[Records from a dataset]
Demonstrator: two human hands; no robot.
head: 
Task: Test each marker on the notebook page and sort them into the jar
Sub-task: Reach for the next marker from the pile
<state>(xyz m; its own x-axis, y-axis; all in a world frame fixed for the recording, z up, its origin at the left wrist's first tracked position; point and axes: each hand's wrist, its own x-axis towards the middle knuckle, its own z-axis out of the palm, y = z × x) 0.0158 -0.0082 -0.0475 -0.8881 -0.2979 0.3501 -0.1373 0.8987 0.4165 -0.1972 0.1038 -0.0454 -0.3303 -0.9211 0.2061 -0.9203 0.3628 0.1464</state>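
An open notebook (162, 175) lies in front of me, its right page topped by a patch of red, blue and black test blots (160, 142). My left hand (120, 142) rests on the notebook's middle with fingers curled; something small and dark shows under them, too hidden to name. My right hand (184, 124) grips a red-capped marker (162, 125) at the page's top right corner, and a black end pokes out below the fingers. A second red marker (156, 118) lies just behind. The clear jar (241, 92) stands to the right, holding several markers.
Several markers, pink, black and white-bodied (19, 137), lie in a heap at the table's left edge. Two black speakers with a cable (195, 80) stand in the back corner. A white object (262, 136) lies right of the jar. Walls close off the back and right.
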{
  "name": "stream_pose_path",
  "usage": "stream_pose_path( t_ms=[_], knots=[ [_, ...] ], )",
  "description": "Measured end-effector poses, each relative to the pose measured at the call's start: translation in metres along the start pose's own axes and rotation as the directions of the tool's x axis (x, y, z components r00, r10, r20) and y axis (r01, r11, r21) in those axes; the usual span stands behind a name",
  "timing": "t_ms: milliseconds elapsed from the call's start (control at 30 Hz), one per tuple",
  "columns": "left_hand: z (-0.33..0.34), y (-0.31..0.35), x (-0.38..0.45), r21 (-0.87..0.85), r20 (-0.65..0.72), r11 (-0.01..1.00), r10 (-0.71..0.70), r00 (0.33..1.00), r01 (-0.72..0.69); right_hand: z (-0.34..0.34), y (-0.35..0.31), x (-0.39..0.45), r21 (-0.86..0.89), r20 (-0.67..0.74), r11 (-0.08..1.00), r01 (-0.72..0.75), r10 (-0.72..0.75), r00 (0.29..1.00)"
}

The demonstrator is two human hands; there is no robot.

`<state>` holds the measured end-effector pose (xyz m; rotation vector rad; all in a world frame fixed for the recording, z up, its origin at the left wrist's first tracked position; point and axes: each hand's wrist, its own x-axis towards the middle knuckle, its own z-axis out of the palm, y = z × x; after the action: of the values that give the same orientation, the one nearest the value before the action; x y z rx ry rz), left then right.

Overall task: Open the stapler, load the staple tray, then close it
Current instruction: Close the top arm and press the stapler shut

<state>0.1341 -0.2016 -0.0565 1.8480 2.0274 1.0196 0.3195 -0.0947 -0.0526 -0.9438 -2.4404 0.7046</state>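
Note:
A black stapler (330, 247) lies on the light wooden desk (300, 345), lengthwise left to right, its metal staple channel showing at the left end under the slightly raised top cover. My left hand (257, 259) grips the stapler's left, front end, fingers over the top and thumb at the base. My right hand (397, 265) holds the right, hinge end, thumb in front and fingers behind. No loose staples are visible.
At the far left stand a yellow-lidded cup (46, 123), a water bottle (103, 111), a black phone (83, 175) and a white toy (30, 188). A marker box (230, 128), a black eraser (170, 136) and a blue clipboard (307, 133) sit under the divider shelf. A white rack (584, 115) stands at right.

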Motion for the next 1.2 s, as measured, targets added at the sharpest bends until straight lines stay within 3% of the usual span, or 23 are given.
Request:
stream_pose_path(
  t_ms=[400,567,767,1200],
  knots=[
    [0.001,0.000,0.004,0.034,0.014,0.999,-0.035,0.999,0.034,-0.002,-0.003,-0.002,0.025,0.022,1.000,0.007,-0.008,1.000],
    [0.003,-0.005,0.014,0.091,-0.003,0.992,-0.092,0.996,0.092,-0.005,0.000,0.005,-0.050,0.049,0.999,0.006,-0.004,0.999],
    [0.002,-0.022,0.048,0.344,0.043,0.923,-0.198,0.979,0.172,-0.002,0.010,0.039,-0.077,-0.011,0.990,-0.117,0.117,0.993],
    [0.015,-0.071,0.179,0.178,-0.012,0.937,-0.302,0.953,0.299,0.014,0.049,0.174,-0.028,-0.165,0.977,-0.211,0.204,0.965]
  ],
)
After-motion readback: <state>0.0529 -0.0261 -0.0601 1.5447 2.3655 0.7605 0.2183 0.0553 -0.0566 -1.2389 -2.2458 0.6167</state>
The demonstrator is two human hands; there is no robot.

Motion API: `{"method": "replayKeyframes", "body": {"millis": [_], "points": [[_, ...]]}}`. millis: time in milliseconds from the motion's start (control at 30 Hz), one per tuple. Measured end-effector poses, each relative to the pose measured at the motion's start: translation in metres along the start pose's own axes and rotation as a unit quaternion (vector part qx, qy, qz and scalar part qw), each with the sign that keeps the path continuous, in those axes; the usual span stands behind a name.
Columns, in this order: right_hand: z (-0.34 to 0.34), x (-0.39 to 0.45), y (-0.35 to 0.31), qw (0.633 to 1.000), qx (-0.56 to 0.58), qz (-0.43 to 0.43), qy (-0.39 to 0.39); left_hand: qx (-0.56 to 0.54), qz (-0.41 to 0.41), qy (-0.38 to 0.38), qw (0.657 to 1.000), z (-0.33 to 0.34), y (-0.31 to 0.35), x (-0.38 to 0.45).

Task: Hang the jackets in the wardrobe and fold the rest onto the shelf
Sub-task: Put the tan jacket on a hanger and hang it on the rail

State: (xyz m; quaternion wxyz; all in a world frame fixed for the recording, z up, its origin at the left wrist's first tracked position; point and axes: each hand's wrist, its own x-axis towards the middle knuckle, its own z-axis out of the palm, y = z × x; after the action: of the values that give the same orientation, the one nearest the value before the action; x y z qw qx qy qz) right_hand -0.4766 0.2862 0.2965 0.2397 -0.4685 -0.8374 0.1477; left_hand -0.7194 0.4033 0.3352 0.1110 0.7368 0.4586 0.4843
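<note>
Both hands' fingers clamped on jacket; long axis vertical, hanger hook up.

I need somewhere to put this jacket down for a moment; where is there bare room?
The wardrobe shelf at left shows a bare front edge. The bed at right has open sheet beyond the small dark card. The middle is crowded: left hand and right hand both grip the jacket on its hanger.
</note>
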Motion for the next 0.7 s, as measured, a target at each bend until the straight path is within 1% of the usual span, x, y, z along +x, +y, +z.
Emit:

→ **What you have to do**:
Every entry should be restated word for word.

→ **Written response**:
Demonstrator: two human hands; no robot.
head: 
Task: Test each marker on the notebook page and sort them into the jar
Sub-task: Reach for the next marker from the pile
<state>(xyz m; its own x-axis, y-axis; all in a world frame fixed for the recording, z up, its origin at the left wrist's first tracked position; point and axes: each hand's wrist, its own x-axis towards the middle knuckle, its own z-axis out of the palm, y = z × x) 0.0158 -0.0082 -0.0475 -0.8881 -0.2979 0.3501 -0.1373 0.8987 0.4165 -0.1972 0.1038 -0.0454 -0.3303 -0.9211 0.2061 -0.9203 0.3628 0.1464</state>
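An open notebook (162, 175) lies in front of me, its right page topped by a patch of red, blue and black test blots (160, 142). My left hand (120, 142) rests on the notebook's middle with fingers curled; something small and dark shows under them, too hidden to name. My right hand (184, 124) grips a red-capped marker (162, 125) at the page's top right corner, and a black end pokes out below the fingers. A second red marker (156, 118) lies just behind. The clear jar (241, 92) stands to the right, holding several markers.
Several markers, pink, black and white-bodied (19, 137), lie in a heap at the table's left edge. Two black speakers with a cable (195, 80) stand in the back corner. A white object (262, 136) lies right of the jar. Walls close off the back and right.
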{
  "name": "stream_pose_path",
  "usage": "stream_pose_path( t_ms=[_], knots=[ [_, ...] ], )",
  "description": "Measured end-effector poses, each relative to the pose measured at the call's start: translation in metres along the start pose's own axes and rotation as the directions of the tool's x axis (x, y, z components r00, r10, r20) and y axis (r01, r11, r21) in those axes; the usual span stands behind a name",
  "timing": "t_ms: milliseconds elapsed from the call's start (control at 30 Hz), one per tuple",
  "columns": "left_hand: z (-0.33..0.34), y (-0.31..0.35), x (-0.38..0.45), r21 (-0.87..0.85), r20 (-0.65..0.72), r11 (-0.01..1.00), r10 (-0.71..0.70), r00 (0.33..1.00), r01 (-0.72..0.69); right_hand: z (-0.34..0.34), y (-0.35..0.31), x (-0.39..0.45), r21 (-0.86..0.89), r20 (-0.67..0.74), r11 (-0.08..1.00), r01 (-0.72..0.75), r10 (-0.72..0.75), r00 (0.29..1.00)"
}

The demonstrator is two human hands; there is no robot.

`<state>` holds the measured end-effector pose (xyz m; rotation vector rad; all in a world frame fixed for the recording, z up, its origin at the left wrist's first tracked position; point and axes: each hand's wrist, its own x-axis towards the middle knuckle, its own z-axis out of the palm, y = z × x; after the action: of the values that give the same orientation, the one nearest the value before the action; x y z rx ry rz), left then right.

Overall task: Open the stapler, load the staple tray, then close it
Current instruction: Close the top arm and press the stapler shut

<state>0.1341 -0.2016 -0.0565 1.8480 2.0274 1.0196 0.3195 -0.0947 -0.0526 -0.9438 -2.4404 0.7046</state>
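Note:
A black stapler (330, 247) lies on the light wooden desk (300, 345), lengthwise left to right, its metal staple channel showing at the left end under the slightly raised top cover. My left hand (257, 259) grips the stapler's left, front end, fingers over the top and thumb at the base. My right hand (397, 265) holds the right, hinge end, thumb in front and fingers behind. No loose staples are visible.
At the far left stand a yellow-lidded cup (46, 123), a water bottle (103, 111), a black phone (83, 175) and a white toy (30, 188). A marker box (230, 128), a black eraser (170, 136) and a blue clipboard (307, 133) sit under the divider shelf. A white rack (584, 115) stands at right.
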
Motion for the next 1.2 s, as measured, targets added at the sharpest bends until straight lines stay within 3% of the usual span, or 23 are given.
Request:
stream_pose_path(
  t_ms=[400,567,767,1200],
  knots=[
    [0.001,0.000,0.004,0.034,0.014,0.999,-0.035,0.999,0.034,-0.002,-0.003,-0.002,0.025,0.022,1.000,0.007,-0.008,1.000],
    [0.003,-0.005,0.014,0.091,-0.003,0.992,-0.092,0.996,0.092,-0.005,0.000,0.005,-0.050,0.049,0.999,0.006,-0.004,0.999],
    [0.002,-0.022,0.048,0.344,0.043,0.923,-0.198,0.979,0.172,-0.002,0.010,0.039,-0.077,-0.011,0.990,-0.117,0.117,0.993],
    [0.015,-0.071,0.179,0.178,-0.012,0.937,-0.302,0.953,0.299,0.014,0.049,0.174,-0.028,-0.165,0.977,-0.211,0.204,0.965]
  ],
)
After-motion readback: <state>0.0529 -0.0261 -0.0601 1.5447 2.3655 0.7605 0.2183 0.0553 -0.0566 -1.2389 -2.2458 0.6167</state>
The demonstrator is two human hands; there is no robot.

Motion API: `{"method": "replayKeyframes", "body": {"millis": [_], "points": [[_, ...]]}}`. millis: time in milliseconds from the motion's start (control at 30 Hz), one per tuple. Measured end-effector poses, each relative to the pose measured at the motion's start: translation in metres along the start pose's own axes and rotation as a unit quaternion (vector part qx, qy, qz and scalar part qw), each with the sign that keeps the path continuous, in those axes; the usual span stands behind a name.
Columns, in this order: right_hand: z (-0.34 to 0.34), x (-0.39 to 0.45), y (-0.35 to 0.31), qw (0.633 to 1.000), qx (-0.56 to 0.58), qz (-0.43 to 0.43), qy (-0.39 to 0.39); left_hand: qx (-0.56 to 0.54), qz (-0.41 to 0.41), qy (-0.38 to 0.38), qw (0.657 to 1.000), z (-0.33 to 0.34), y (-0.31 to 0.35), x (-0.38 to 0.45).

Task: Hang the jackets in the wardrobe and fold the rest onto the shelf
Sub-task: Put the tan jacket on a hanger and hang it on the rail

State: (xyz m; quaternion wxyz; all in a world frame fixed for the recording, z up, its origin at the left wrist's first tracked position; point and axes: each hand's wrist, its own x-axis towards the middle knuckle, its own z-axis out of the palm, y = z × x; after the action: of the values that give the same orientation, the one nearest the value before the action; x y z qw qx qy qz) right_hand -0.4766 0.2862 0.2965 0.2397 -0.4685 -0.8374 0.1477; left_hand -0.7194 0.4033 0.3352 0.1110 0.7368 0.4586 0.4843
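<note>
Both hands' fingers clamped on jacket; long axis vertical, hanger hook up.

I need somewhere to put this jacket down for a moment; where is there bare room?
The wardrobe shelf at left shows a bare front edge. The bed at right has open sheet beyond the small dark card. The middle is crowded: left hand and right hand both grip the jacket on its hanger.
</note>
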Motion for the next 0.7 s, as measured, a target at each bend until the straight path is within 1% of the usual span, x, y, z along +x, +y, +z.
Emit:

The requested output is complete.